On this trip I spent some time walking around the grounds. The campus has loads of cacti varieties. But more on those at another post. For this post I am focusing on the magnificent blooming saguaro.
So amazing to see all the blossoms near the top of the one arm.
I picked up one dropped blossom to take a good look at the inside. The dying petals look waxy. I don't remember plant science well enough to remember stamen & stigma or to know which is which.
A dense group of yellow stamens forms a circle at the top of the tube; the Saguaro has more stamens per flower than any other desert cactus. A sweet nectar accumulates in the bottom of this tube. The Saguaro can only be fertilized by cross-pollination -- pollen from a different cactus. The sweet nectar, together with the color of the flower, attracts birds, bats and insects, which in acquiring the nectar, pollinate the Saguaro flower.
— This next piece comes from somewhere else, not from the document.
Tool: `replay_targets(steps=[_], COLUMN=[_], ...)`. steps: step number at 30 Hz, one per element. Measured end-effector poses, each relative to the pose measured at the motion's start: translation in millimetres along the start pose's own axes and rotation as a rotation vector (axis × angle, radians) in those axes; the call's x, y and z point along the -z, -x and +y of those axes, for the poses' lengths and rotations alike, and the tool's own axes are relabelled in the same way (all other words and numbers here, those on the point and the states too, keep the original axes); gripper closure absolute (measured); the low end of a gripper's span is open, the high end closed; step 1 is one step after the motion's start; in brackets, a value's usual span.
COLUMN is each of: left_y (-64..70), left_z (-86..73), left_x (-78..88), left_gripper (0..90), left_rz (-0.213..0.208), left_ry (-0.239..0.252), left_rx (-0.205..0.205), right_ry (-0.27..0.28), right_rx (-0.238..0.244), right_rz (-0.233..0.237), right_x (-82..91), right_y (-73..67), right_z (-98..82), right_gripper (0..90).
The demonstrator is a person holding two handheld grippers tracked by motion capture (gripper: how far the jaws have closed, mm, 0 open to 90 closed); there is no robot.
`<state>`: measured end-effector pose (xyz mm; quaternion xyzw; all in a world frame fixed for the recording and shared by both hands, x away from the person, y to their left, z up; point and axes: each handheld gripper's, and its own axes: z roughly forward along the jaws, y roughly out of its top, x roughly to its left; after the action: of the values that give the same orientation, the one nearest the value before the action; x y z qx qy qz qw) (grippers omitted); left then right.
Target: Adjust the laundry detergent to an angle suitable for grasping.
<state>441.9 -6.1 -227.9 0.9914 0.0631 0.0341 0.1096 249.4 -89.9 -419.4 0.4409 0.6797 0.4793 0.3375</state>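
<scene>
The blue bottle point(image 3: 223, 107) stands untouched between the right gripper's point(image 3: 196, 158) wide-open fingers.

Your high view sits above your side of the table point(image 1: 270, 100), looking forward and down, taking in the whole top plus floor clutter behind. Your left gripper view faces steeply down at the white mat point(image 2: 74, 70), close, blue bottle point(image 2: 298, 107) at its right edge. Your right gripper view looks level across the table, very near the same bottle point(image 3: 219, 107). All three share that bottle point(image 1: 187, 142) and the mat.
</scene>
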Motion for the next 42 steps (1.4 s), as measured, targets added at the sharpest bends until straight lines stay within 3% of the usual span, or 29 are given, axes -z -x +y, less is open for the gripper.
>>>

"Like most cactus, the buds appear on the southeastern exposure of stem tips, and flowers may completely encircle stems in a good year."
Each funnel-shaped flower is 4 to 5" long and 2 1/2-3 1/2 inches wide. The bloom is held by a long tube of pointed green (? these are definitely red) leaves called bracts. For this reason and the trunk size, I am not positive this is a saguaro. But my research isn't helping with its identification. So for now it is a saguaro.